TOULOUSE, France (Reuters) - A trio of technicians crouched in the shell of an Airbus A380 look up and reply "Guten Tag!" to a greeting of "Bonjour!" and go back to their diagrams.

They are among dozens of extra specialists flown in from Hamburg to the Airbus assembly line in southwest France to help overcome problems in wiring Europe's superjumbo, the largest commercial aircraft ever built.

Working inside one of three disembowelled planes standing at work station 30, where aircraft are tested, they only have one task on their minds, except perhaps joining some of the 3,000 assembly workers in watching their heroes play in the soccer World Cup.

"Of course, that's important too," laughs one of the men.

The atmosphere inside the plant is otherwise eerily subdued for a firm in the throes of a crisis so serious that it caused a suspension of the French parliament and intensified a cross-border corporate power battle in France and Germany.

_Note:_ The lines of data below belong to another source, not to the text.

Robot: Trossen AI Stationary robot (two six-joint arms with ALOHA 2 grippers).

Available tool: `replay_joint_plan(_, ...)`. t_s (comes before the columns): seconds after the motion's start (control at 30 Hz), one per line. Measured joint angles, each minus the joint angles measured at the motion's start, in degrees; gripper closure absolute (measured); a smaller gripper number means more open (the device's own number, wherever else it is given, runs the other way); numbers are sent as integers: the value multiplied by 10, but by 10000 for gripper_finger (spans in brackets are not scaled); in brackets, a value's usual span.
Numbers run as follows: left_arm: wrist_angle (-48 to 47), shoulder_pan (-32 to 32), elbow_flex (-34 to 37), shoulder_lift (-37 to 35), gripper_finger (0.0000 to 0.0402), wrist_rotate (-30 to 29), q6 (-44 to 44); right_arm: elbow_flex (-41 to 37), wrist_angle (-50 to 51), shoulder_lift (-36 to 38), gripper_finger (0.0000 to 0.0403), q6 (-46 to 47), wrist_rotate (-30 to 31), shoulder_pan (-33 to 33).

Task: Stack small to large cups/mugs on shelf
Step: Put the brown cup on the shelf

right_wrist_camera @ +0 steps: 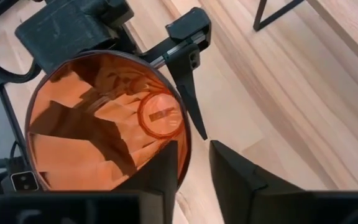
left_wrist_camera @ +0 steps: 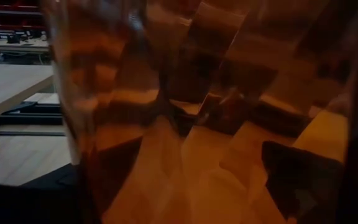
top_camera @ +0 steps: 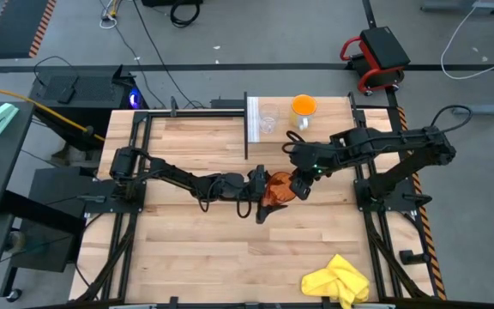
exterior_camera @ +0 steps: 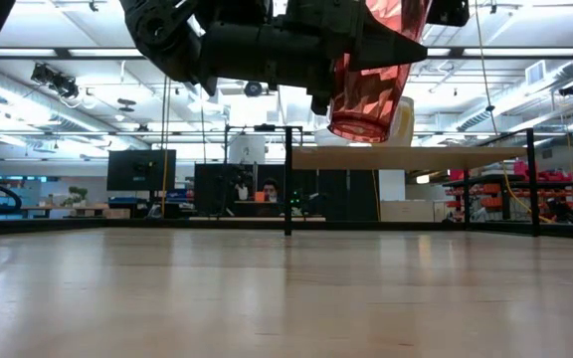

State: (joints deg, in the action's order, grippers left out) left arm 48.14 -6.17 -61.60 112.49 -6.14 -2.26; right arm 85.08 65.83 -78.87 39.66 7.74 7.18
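The tall amber tumbler is up in the air over the middle of the table, base down. My left gripper reaches in from the table's left and is shut on it. My right gripper comes from the right and is open. It stands astride the tumbler's rim, one finger inside and one outside; whether they touch it, I cannot tell. The small clear glass cup and the orange mug stand on the shelf at the far edge, beside its white end panel. My left gripper pinches the tumbler's faceted wall between its two fingers, coming level from the table's left. One finger lies along the outer wall; the other is hidden behind the tumbler. The tumbler is lifted clear of the table, roughly upright, mouth up.
A yellow cloth lies near the table's near right corner. The shelf's black frame posts stand at the far side. The wooden tabletop in front of both arms is bare.
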Motion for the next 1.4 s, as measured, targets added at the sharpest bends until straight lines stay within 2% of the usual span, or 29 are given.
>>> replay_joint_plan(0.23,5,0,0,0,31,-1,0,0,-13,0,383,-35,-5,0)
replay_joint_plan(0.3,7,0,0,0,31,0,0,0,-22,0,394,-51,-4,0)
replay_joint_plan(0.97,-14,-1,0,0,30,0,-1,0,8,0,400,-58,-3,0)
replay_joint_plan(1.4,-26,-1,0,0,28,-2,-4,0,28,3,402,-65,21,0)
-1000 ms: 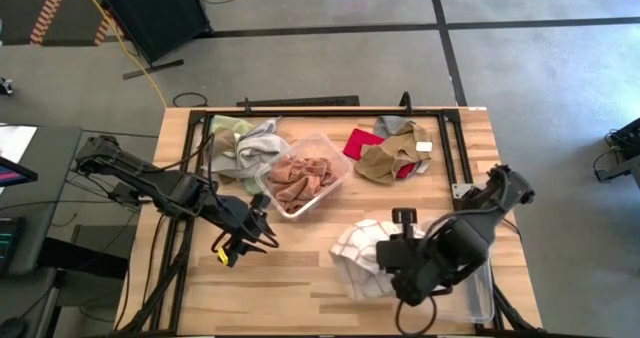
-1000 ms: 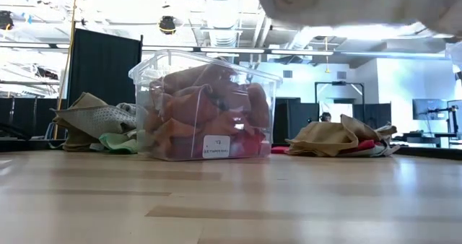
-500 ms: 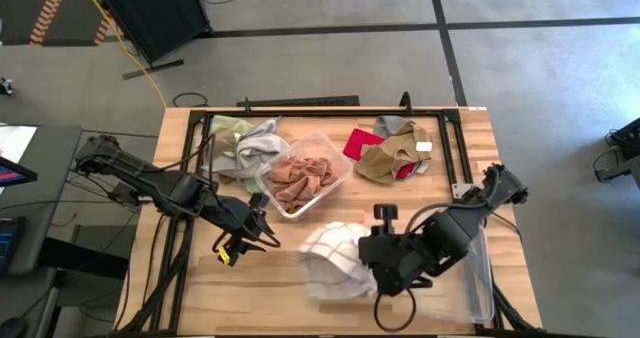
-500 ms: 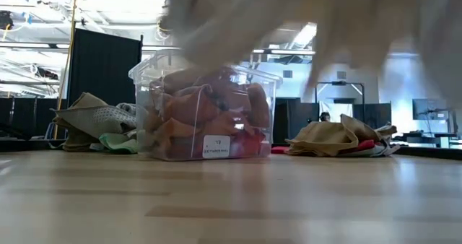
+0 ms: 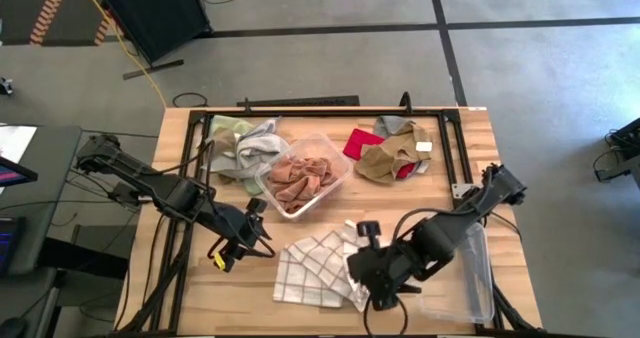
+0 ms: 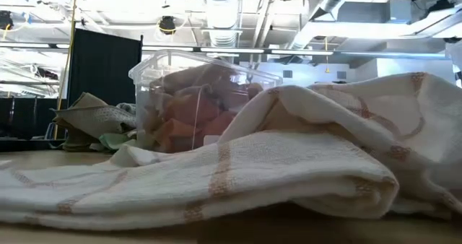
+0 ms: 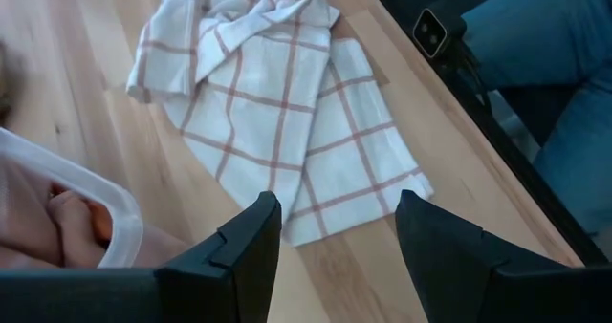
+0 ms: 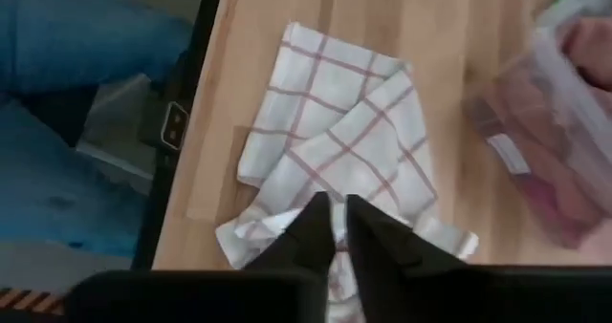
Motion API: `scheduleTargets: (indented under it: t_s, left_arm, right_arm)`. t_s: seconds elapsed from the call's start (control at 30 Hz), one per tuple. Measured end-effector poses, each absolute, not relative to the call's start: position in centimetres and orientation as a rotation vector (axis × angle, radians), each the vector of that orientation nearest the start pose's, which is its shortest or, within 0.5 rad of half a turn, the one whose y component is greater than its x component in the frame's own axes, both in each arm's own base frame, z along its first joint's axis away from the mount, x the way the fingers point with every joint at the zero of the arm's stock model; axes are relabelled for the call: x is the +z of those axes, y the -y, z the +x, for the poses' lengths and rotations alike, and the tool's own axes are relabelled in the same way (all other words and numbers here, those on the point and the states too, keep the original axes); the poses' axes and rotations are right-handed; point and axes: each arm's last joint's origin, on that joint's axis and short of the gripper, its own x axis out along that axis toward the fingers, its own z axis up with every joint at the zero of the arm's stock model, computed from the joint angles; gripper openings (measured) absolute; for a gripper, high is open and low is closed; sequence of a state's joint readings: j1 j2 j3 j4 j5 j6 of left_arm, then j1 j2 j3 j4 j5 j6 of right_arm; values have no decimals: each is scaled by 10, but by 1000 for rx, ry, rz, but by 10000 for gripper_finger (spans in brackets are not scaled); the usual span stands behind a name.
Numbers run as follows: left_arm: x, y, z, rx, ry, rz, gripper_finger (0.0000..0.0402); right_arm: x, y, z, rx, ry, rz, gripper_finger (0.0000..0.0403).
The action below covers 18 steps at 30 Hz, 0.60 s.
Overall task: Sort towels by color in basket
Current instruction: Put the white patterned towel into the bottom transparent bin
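A: Where does the white checked towel (image 5: 318,270) lie?

B: Spread flat on the wooden counter (image 5: 470,148), in front of the clear plastic tub (image 5: 305,173), well apart from it. In the low view the cloth (image 6: 216,179) fills the foreground and half hides the tub (image 6: 173,92).

A: And the right hand (image 5: 362,278)?

B: It sits at the towel's edge, on the side away from the left arm. In its wrist view the two dark fingers (image 8: 311,232) stand nearly together with the towel's edge (image 8: 335,161) at their tips; I cannot tell whether cloth is pinched between them.

A: The left hand (image 5: 240,246)?

B: It hangs beside the tub's near corner, its fingers (image 7: 239,247) spread apart with nothing between them, the checked towel (image 7: 277,103) beyond.

A: What is in the tub?

B: Rust-orange towels (image 5: 300,176). Behind it, at one side, lies a heap of grey and pale green cloths (image 5: 243,143); at the other side a heap of tan-brown cloth (image 5: 390,156) with a red one (image 5: 360,141) touching it
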<state>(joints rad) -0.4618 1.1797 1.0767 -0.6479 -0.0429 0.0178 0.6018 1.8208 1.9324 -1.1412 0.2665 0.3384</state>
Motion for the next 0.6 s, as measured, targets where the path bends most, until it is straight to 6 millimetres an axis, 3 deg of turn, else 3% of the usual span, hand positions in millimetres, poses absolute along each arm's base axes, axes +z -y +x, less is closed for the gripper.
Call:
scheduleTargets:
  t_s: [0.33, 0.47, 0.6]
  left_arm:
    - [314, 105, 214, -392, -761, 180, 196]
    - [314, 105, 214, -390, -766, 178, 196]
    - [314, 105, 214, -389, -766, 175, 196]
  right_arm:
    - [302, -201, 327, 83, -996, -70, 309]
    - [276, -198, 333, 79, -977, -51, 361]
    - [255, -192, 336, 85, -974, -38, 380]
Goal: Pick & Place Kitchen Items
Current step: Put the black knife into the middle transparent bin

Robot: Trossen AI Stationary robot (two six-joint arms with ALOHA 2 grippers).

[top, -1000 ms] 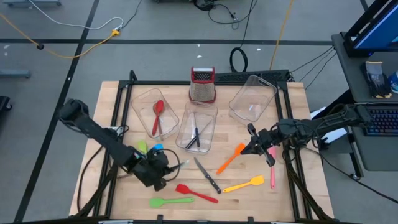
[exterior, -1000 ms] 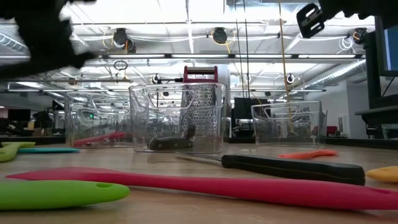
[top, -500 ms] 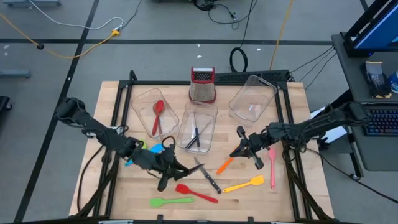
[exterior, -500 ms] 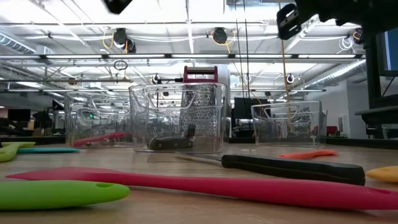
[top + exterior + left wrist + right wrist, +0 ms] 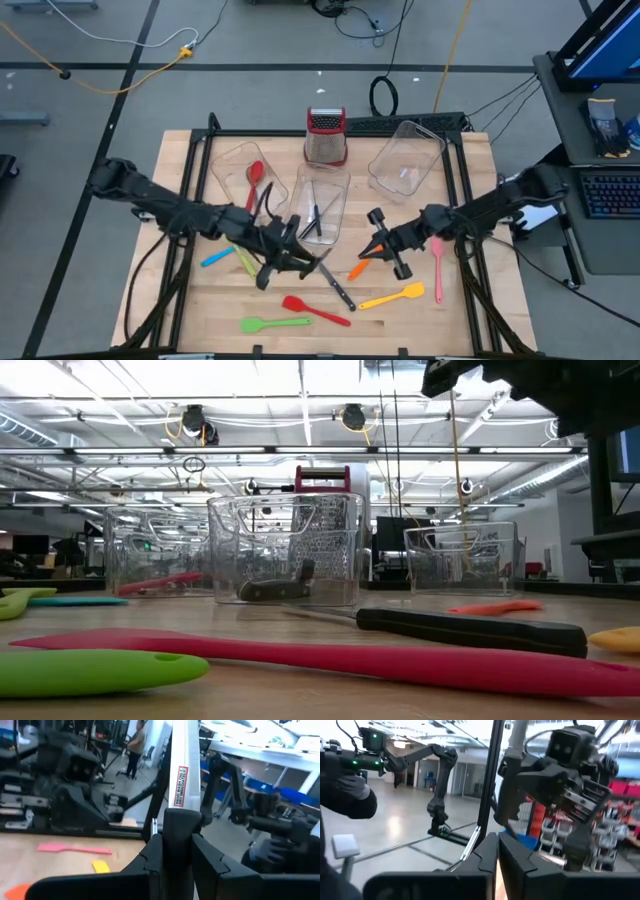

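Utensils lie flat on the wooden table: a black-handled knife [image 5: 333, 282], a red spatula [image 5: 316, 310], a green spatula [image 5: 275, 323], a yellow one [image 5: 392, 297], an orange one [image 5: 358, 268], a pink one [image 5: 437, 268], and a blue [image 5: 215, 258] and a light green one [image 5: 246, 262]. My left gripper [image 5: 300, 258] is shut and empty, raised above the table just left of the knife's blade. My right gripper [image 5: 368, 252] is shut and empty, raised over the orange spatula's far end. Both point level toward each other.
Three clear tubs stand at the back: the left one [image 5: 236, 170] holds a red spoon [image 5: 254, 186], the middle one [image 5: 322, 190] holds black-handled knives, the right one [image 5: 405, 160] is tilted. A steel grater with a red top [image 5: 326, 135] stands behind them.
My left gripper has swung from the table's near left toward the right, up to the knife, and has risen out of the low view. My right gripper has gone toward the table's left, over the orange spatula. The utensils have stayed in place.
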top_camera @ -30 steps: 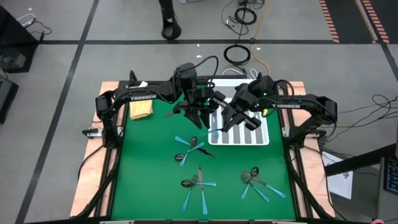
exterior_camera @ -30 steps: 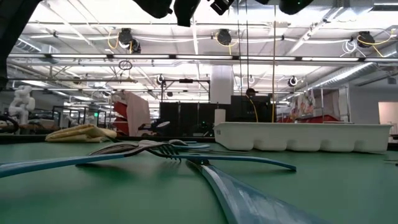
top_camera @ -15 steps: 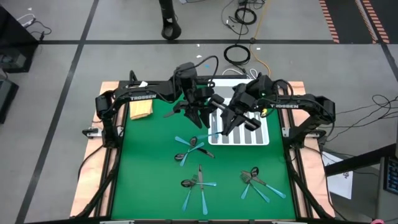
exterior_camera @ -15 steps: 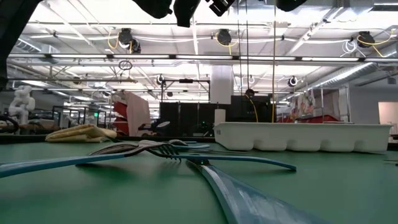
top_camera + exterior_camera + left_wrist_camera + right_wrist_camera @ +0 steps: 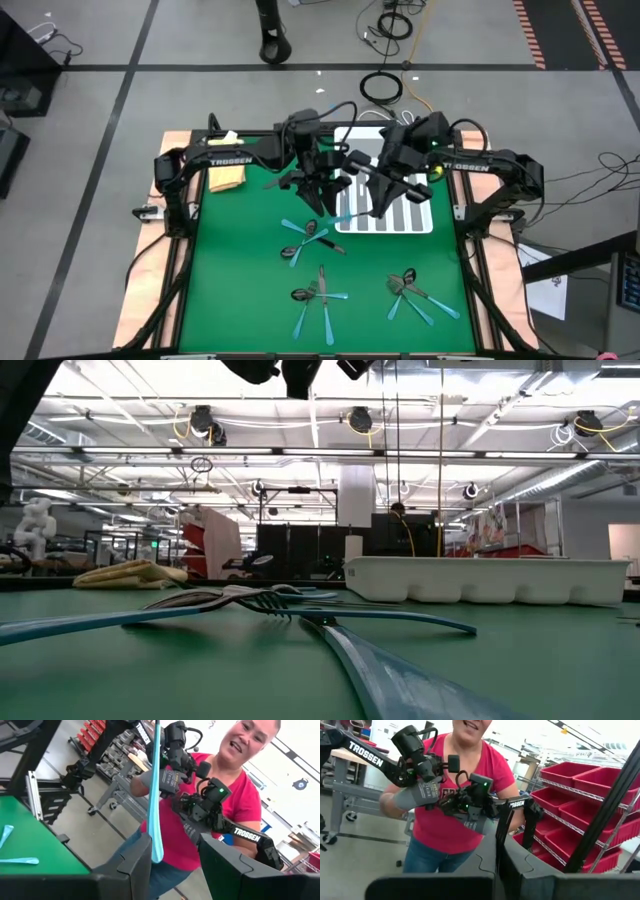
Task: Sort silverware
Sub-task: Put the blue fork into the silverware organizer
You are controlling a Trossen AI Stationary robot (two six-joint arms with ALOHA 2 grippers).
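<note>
silverware (image 5: 318, 232) mostly lies loose on the green table (image 5: 230, 290), in three little heaps in front of the white tray (image 5: 425, 222). most of the sorting looks left to do; i cannot tell what is already in the tray. above its near corner, the right gripper (image 5: 378, 208) is pinched on one blue-handled piece (image 5: 156, 795). the left gripper (image 5: 172, 852) is spread around its end. it looks like a pass between arms.

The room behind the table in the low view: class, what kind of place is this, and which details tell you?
Probably a robotics lab or workshop in an industrial hall: exposed ceiling beams with strip lights, red storage bins on racks, and cables on a taped concrete floor.
</note>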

Designed to produce four of the giant planes a month, the 125,000-square-metre plant is full with eight aircraft, and the just-arrived parts of the next jet are stacked like broken toys.

"It is like a blocked pipe in your house. Putting more in doesn't open it up immediately," Andreas Fehring, vice president of A380 program management, says of the vast assembly line.

The problems that stripped parent company EADS <EAD.PA> of a quarter of its share price earlier this month started with tiny displacements in wiring of as little as 5 centimeters.

They ended in a profit warning and in orders to slow the convoys of fuselage parts and wings hauled from Germany, Britain and Spain to Toulouse, a landlocked city chosen to assemble the A380 for political reasons as much as its aeronautical skills.

In the plane, power and signal cables have to be a certain distance apart to avoid electro-magnetic interference. Cables also are strapped together in bundles called harnesses.

When testing shows that shaking or movement in flight may shift a cable close enough to another to cause interference, that cable must be moved.

Since there is no slack in the plane's 500 km of wiring, changing the position of one cable could require a cascade of changes in the positions of other cables or a whole new harness.

Multiply that by the number of aircraft already assembled -- 13 excluding the two built solely for static testing -- and changes can take thousands of hours of labor to complete.


To illustrate the complexity, Fehring produces colorful ****pit and fuselage diagrams resembling anatomical drawings.

"I compare it with the nervous system of the human body. You need the right connections and signals for everything to work."

At work station 30, an appreciation of the electrical issues begins as soon as you enter the plane, passing through what will be the first fully electrically operated doors on a large jet.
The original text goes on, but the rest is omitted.